Data replication is managed by the central (Terracotta) master: each active master manages data replication inside its own cluster; so when working as an ensemble, data never cross a cluster boundary and each active master scales independently from others.

Consistency (C)

Terrastore is a consistent store.
What does it mean? Does it support serializable transactions? Is it fully ACID?

Well, Terrastore is somewhat in the middle between ACID and BASE.
ACID means Atomic, Consistent, Isolated and Durable: that is, the flagship characteristics of your old relational database.
BASE means Basically Available, Soft state, Eventually consistent: that is, the flagship characteristics of many distributed non-relational databases currently on the market, which do not (normally) give any time guarantee in regards to data consistency among all distributed nodes (see my previous post about the topic).

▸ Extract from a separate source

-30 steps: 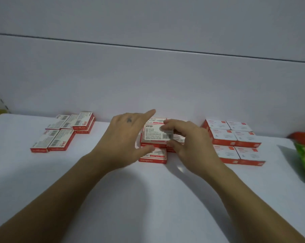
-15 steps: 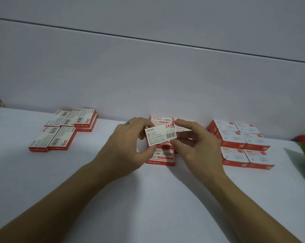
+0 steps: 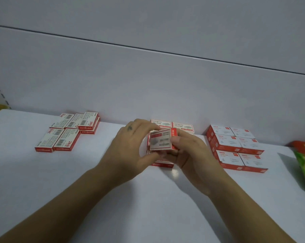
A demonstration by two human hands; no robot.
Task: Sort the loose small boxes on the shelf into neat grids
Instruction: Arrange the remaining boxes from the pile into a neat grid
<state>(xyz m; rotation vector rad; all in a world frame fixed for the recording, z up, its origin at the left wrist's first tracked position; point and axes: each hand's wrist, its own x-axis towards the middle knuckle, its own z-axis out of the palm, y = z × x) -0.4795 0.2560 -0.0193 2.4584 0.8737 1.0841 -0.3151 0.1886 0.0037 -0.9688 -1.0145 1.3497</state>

Terrastore provides per-document consistency, meaning that all single updates to a single document will be atomic, isolated and durable: you will always see the latest version of a document, but no support is provided for transactions between different documents or between consecutive operations on the same document.

Avoiding cross-operation and cross-document transactions makes Terrastore more scalable than relational databases, while at the same time as safe as them to reason about updates order.
The complexity of a consistent write operation is very low, because no synchronous replication is involved between nodes: it has a best-case complexity of O(1), requiring only a semi-asynchronous replication toward the master, and a worst case of O(2) if the written document should be owned by another node (and hence internally routed there).

Availability (A) and Partition Tolerance (P)

I'll talk about availability and partition tolerance together because you can't really consider the former without taking into account the latter.

Terrastore availability depends on whether we're talking about clusters, masters or servers.

In case of a Terrastore ensemble made up of several clusters, if one or more clusters are completely unreachable all data hosted inside them will be unavailable, but other clusters with related data will remain available.
This means Terrastore can tolerate partitions between clusters: a cluster will continue serving its and other available clusters data, while considering as unavailable data belonging to unreachable clusters.

When moving our focus inside a single cluster, Terrastore will be fully available as far as there's one reachable master and one reachable server.
You can dynamically run and shutdown how many server nodes you want, and they can fail at any rate.
But, if connection between server(s) and master(s) is lost, the cluster will suddenly be unavailable: this means that Terrastore can't tolerate partitions between servers and masters inside a single cluster.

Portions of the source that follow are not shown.